Amphithéâtre
Depuis le dégagement des habitations au début du siècle
dernier et la restitution des gradins inférieurs de la cavea
menée par l’architecte Henri Revoil au XIXe siècle
afin d’accueillir les spectateurs des corridas et les visiteurs,
aucun projet d’ampleur concernant la restauration sur l’ensemble
du monument n’a plus été mené.
Seules quelques rangées des gradins originels furent protégées
par un remblai qui ne fut retiré que lors du déblaiement
de l’édifice : ils sont aujourd’hui les témoins
de leur disposition antique.
Le reste de la cavea, déshabillé de ses gradins,
galeries et escaliers, se présente au revers de la façade
comme une sorte de plateau dont la chape de protection est aujourd’hui
fissurée. Pour remplacer les gradins antiques disparus, des
gradins métalliques ont été mis en place. Leur
aspect n’est pas digne de la qualité du monument et leur
disposition et leur déclivité ne correspondent pas au
plan antique de l’édifice.
Par ailleurs, la protection de l’édifice contre les eaux
pluviales constitue l’un des problèmes majeurs du monument
: l’eau s’infiltre à travers les maçonneries
des voûtes qui ne sont plus protégées par les
gradins antiques et elle est la cause des principales dégradations
qui menacent la conservation de l’amphithéâtre
depuis le dégagement de la cavea. Les infiltrations
d’eau créent une dégradation dramatique des voussures
et des parements verticaux : moellons déjointoyés, manquants
ou instables, sont courants sur l’ensemble des travées..
Théâtre
antique
Le monument accueille aujourd’hui de nombreux visiteurs notamment
lors des nombreuses manifestations estivales qui y sont organisées.
C’est à cet effet que furent installés les gradins
à structure métallique actuels.

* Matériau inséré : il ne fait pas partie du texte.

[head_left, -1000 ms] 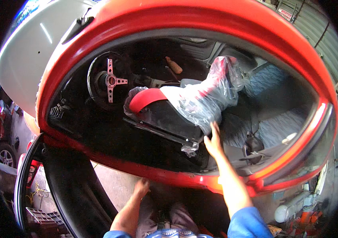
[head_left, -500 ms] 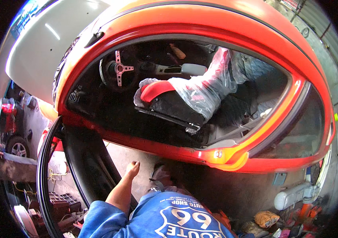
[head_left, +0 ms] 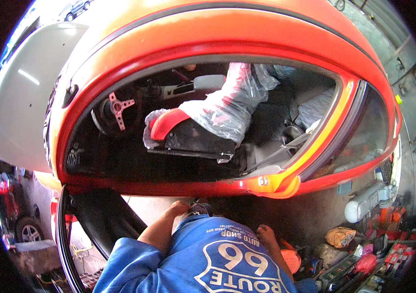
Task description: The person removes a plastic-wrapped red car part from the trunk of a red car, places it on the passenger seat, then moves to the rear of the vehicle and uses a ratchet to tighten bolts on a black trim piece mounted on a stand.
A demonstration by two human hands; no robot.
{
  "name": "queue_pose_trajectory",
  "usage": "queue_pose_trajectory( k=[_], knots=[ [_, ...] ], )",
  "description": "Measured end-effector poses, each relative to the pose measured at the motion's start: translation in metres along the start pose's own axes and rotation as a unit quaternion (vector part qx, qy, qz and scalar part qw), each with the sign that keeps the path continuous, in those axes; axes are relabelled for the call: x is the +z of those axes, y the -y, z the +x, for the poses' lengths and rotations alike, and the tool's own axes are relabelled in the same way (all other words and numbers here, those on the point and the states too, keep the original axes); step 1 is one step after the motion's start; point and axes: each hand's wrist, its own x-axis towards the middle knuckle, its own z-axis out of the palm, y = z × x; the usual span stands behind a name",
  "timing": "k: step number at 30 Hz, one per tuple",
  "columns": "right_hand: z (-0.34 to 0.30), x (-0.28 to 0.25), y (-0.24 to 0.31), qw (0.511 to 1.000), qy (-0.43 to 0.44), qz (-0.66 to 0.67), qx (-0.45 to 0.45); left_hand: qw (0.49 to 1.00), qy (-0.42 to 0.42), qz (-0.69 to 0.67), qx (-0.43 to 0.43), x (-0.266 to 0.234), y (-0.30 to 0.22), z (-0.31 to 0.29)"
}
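1. The left hand [head_left: 178,209] was near the person's waist, below the car's sill; its fingers were too small and shaded in view, so I could not tell whether they were spread, closed or holding anything.
2. The right hand [head_left: 266,236] was low beside the right side of the blue T-shirt [head_left: 188,244], its fingers seemingly bent; whether it gripped anything could not be told.
3. Both hands were outside the red car [head_left: 227,44] and well apart from its front seat [head_left: 198,136].
4. That seat was inside the open doorway, its red cushion front toward the steering wheel [head_left: 116,108] and its backrest rising at the upper right.
5. Clear plastic sheeting [head_left: 225,115] covered the backrest and much of the cushion, leaving a red edge and the black side panel exposed.
6. The spoked steering wheel was left of the seat, and a grey armrest [head_left: 209,81] was beyond the cushion.
7. The black-lined car door [head_left: 103,215] was swung open at the left.
8. Farther left were a pale curved panel [head_left: 27,97] and a dark vehicle [head_left: 10,205].
9. At the lower right, a white cylinder [head_left: 362,209] lay near a yellow-orange bag [head_left: 341,237] and a pinkish-red bundle [head_left: 365,264].
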Motion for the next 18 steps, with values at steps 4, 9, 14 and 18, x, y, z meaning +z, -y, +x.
queue_pose_trajectory(
  k=[4,9,14,18],
  knots=[
    [-0.007,0.009,-0.036,0.990,-0.015,0.059,0.125,0.994,-0.007,0.083,-0.066,-0.039,0.061,0.007],
    [-0.021,0.028,-0.101,0.992,-0.089,0.075,0.056,0.973,0.107,-0.063,-0.192,-0.145,0.027,-0.009],
    [-0.044,0.070,-0.140,0.985,-0.161,0.056,-0.018,0.966,0.164,-0.028,-0.198,-0.201,-0.055,0.028],
    [-0.073,0.091,-0.140,0.931,-0.180,0.279,0.153,0.956,0.226,-0.011,-0.186,-0.202,-0.140,0.055]
  ],
)
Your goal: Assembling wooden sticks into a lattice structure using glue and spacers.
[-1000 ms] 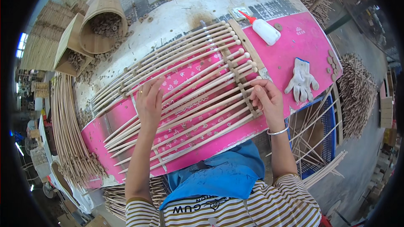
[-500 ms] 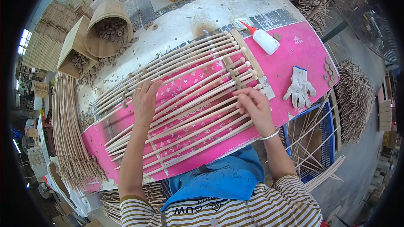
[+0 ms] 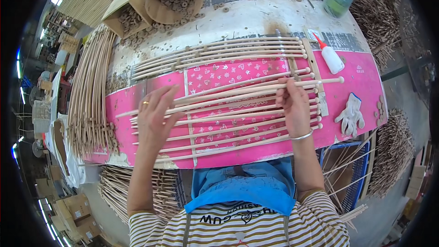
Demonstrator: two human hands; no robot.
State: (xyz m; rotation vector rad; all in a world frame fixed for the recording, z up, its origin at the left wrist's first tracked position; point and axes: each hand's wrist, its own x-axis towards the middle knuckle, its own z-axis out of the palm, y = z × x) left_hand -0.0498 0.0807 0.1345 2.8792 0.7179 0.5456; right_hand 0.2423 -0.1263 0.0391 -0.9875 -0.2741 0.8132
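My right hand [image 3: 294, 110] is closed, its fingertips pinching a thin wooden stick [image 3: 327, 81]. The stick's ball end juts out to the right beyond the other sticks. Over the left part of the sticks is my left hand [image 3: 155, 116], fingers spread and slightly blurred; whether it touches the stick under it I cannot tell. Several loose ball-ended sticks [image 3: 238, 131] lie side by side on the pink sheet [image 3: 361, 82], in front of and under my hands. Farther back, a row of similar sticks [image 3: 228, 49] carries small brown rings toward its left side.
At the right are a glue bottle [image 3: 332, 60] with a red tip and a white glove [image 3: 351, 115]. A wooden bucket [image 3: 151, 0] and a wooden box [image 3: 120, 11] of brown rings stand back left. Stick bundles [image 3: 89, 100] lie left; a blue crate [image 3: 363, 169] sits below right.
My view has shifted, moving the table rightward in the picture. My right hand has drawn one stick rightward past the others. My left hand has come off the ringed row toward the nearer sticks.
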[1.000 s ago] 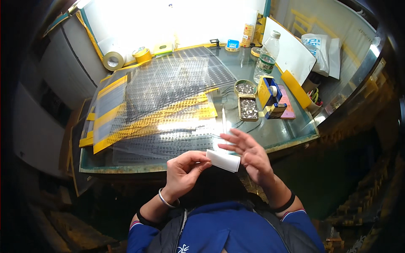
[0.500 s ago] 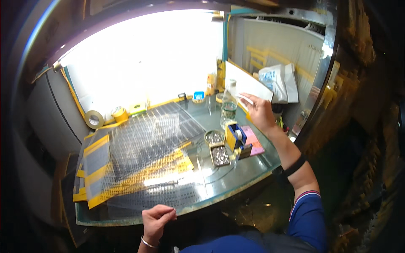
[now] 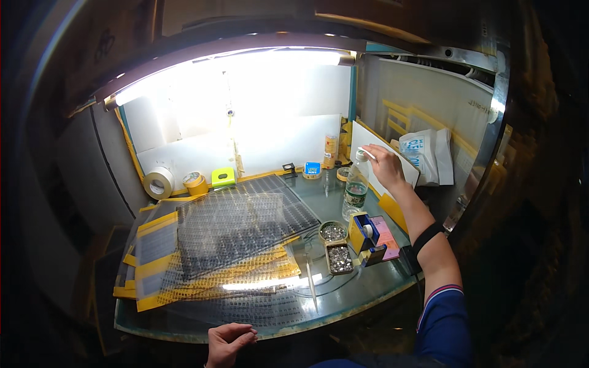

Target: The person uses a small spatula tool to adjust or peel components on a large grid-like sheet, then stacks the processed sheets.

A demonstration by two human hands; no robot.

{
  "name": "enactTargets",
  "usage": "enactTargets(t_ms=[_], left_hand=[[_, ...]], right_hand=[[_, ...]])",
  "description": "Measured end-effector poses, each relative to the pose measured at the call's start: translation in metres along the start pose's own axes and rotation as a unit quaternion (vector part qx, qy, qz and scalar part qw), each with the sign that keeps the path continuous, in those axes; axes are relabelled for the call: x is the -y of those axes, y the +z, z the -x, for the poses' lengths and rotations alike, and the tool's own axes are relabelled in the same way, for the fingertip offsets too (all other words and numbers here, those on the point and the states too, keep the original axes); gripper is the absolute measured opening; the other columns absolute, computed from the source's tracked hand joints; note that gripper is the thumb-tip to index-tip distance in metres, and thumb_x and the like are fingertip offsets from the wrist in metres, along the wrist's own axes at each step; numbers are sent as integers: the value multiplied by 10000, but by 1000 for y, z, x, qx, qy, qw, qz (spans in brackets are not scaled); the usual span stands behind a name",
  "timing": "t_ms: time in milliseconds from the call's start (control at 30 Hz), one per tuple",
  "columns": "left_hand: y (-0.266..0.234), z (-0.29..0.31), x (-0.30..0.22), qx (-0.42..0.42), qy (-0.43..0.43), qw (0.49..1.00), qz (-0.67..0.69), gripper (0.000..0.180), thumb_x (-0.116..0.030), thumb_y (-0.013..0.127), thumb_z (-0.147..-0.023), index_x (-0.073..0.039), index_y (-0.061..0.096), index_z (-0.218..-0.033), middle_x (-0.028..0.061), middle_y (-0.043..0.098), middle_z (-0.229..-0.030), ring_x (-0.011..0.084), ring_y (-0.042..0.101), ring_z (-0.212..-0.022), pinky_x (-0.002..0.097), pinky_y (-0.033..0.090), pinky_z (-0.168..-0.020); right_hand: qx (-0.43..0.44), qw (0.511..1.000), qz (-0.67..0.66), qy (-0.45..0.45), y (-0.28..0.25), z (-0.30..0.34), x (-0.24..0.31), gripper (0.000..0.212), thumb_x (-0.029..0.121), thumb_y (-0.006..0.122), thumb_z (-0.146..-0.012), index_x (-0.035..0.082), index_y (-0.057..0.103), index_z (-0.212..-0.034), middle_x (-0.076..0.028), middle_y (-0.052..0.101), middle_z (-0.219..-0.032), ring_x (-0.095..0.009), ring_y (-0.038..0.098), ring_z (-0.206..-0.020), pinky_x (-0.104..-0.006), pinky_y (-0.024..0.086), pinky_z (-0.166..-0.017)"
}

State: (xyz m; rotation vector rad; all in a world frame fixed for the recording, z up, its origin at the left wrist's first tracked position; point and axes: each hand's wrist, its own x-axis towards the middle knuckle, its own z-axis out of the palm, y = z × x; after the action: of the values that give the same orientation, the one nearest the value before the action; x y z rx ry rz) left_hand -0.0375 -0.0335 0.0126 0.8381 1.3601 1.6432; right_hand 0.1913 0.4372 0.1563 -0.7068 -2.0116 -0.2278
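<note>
Right grip on white paper

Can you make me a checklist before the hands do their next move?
1. Right hand holding the thin white piece: ok, pinched in its fingers.
2. Left hand empty: cannot tell, its fingers are curled together.
3. Clear plastic bottle with green label upright: ok.
4. Slender white pen-like stick on the greenish glass tabletop: ok, lying flat.
5. Translucent patterned sheets with yellow strips stacked neatly: not ok, overlapping at angles.
</note>
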Motion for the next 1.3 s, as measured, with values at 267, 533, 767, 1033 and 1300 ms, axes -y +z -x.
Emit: enactTargets(t_ms=[267,533,767,1033,1300], left_hand=[[2,-6,3,9,1,1000,29,132,34,681,-797,20,687,-928,67,680,-806,125,630,-694,245,503,-644],[4,-8,0,8,-8,1000,20,153,10,680,-809,19,681,-962,65,684,-825,124,631,-704,242,500,-660],[1,-8,2,-12,7,998,63,77,47,644,-776,60,686,-839,130,670,-783,178,656,-703,272,540,-659],[-9,3,2,3,24,995,96,92,46,632,-779,68,679,-856,130,669,-793,174,646,-703,267,520,-651],[-2,-1,7,21,17,991,128,112,49,621,-789,63,681,-882,133,671,-815,173,641,-721,258,511,-666]], right_hand=[[48,998,-10,24,-5,2,5,257,200,629,-874,88,671,-1102,-153,661,-1076,-309,643,-963,-345,510,-806],[20,998,-49,23,-1,0,-1,306,292,655,-848,72,681,-1059,-165,680,-957,-314,653,-882,-382,511,-779],[-2,997,-68,46,10,9,9,373,306,766,-743,80,682,-1026,-162,690,-874,-315,676,-767,-363,537,-684],[-330,922,-203,-12,-90,-22,34,296,135,723,-829,47,658,-1104,-73,663,-1063,-161,625,-927,-314,512,-825],[-440,888,-96,-90,-149,-23,51,282,98,737,-811,8,663,-1068,-105,664,-1062,-176,622,-1004,-317,538,-840]])
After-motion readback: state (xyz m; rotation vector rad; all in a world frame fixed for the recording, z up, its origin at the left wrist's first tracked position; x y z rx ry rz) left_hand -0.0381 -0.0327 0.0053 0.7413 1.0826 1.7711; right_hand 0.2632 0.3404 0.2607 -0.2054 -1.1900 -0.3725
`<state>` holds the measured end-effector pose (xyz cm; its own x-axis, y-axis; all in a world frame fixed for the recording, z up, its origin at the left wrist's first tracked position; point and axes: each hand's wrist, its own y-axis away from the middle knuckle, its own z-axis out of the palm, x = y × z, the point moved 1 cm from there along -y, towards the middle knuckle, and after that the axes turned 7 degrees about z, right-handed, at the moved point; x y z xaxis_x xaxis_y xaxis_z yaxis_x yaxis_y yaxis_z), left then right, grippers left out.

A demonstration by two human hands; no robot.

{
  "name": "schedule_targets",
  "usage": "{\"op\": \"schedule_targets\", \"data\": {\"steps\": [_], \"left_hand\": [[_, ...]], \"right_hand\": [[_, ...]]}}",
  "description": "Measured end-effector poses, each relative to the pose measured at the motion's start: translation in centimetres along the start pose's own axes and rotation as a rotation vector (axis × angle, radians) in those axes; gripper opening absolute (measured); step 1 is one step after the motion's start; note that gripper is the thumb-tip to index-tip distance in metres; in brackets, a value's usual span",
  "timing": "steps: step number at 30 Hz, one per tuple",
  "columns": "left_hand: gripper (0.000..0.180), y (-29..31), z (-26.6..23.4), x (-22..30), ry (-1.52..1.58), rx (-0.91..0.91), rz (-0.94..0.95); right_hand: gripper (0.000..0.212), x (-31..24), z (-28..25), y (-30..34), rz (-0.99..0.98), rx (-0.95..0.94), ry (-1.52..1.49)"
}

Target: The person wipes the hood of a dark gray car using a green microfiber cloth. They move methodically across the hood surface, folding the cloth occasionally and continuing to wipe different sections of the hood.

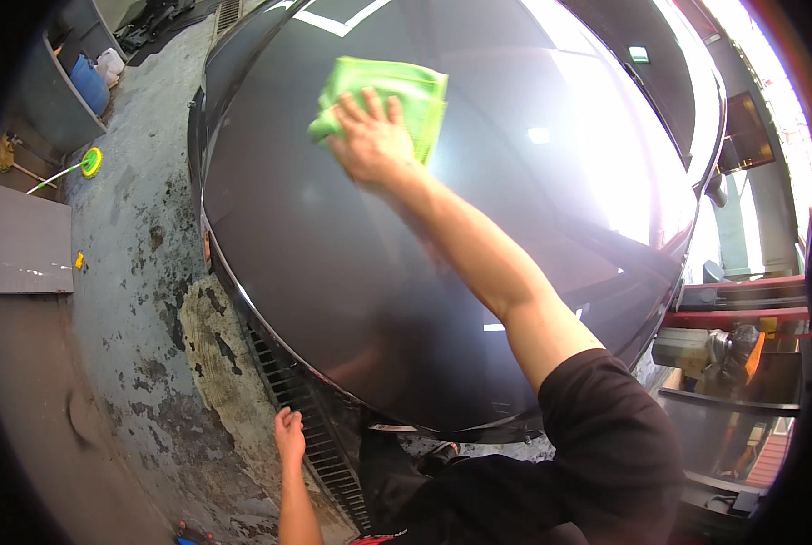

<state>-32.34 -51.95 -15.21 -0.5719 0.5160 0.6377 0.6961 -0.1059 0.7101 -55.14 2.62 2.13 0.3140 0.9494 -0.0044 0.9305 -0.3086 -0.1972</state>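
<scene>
A dark, glossy car hood (333, 263) fills the middle of the view, with bright reflections on its right side. My right arm reaches far across it. Under the spread fingers of my right hand (374, 145), a folded bright green microfiber cloth (424, 95) is held against the paint; the hand and cloth are slightly blurred. The cloth bunches up at its left side. My left hand (289, 438) hangs low beside the car's front edge, above the floor, touching nothing. Its fingers are loosely curled, with nothing seen in them.
A slotted floor drain (306, 413) runs along the car's front edge. Worn, patchy concrete floor (143, 263) lies to the left, with a green-headed mop (92, 163), a grey cabinet (24, 238) and a blue barrel (89, 86). A red-framed rack (742, 318) stands at the right.
</scene>
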Motion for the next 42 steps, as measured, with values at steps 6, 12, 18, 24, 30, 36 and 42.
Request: {"op": "schedule_targets", "data": {"steps": [6, 12, 18, 24, 30, 36, 42], "left_hand": [[0.051, 0.1, -2.8, -3.5, -0.006, -0.053, -0.035], [0.041, 6.9, -7.2, -14.4, -0.003, 0.147, -0.446], [0.041, 5.0, -2.8, -11.9, 0.089, 0.06, -0.324], [0.045, 3.1, -1.5, -3.7, -0.014, -0.079, -0.138], [0.039, 4.2, -3.0, -2.3, -0.294, -0.146, -0.198], [0.04, 7.4, -0.8, -0.4, -0.541, -0.228, -0.154], [0.041, 15.2, 5.8, 1.5, -0.585, -0.212, 0.124]], "right_hand": [[0.052, 10.3, -6.8, 4.7, 0.208, -0.06, 0.141], [0.066, 15.5, -7.5, 8.2, 0.813, 0.078, 0.052], [0.076, -5.6, 1.6, -2.1, 0.224, 0.135, -0.044], [0.058, -14.3, 1.6, 8.8, -0.344, -0.345, -0.166], [0.071, 6.7, -6.2, 24.5, 0.168, 0.19, -0.29], [0.065, 25.6, -14.4, 46.1, 1.002, 0.125, -0.046], [0.064, 21.3, -11.1, 62.5, 1.123, 0.488, -0.13]]}}
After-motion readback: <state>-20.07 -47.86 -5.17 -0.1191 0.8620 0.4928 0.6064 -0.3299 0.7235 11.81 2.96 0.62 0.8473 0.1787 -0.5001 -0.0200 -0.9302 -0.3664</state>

Cette solution, d’abord
provisoire, devait finalement perdurer dans l’attente d’un
véritable projet de restauration du site.
Or cette installation participe à la dégradation du
monument tant en termes d’image que sur un plan sanitaire :
la difficulté d’accès sous ces structures rend
difficile, voire impossible, le nettoyage des gradins sous-jacents,
favorisant le développement d’une végétation
parasite colonisant les joints des parements, ainsi que la stagnation
d’une relative humidité.
L’ensemble des parements et des arases est à reprendre
car ces parties sont instables et les joints vidés.
Concernant les sols, l’état d’usure de certaines
parties du dallage des circulations, ainsi que des emmarchements,
rendent actuellement impossible l’accès au site pour
des personnes à mobilité réduite.
Au sud, la Tour dite “de Rolland”, seul vestige de l’élévation
extérieure primitive, présente de graves signes de faiblesse
: éléments instables en façade, apparition de
fissures, parements instables en partie haute, joints vidés.
Enfin, l’état actuel du théâtre ne permet
pas la présentation des spectacles dans un contexte technique
approprié, ni d’accueillir le public dans des conditions
de confort et de sécurité acceptables.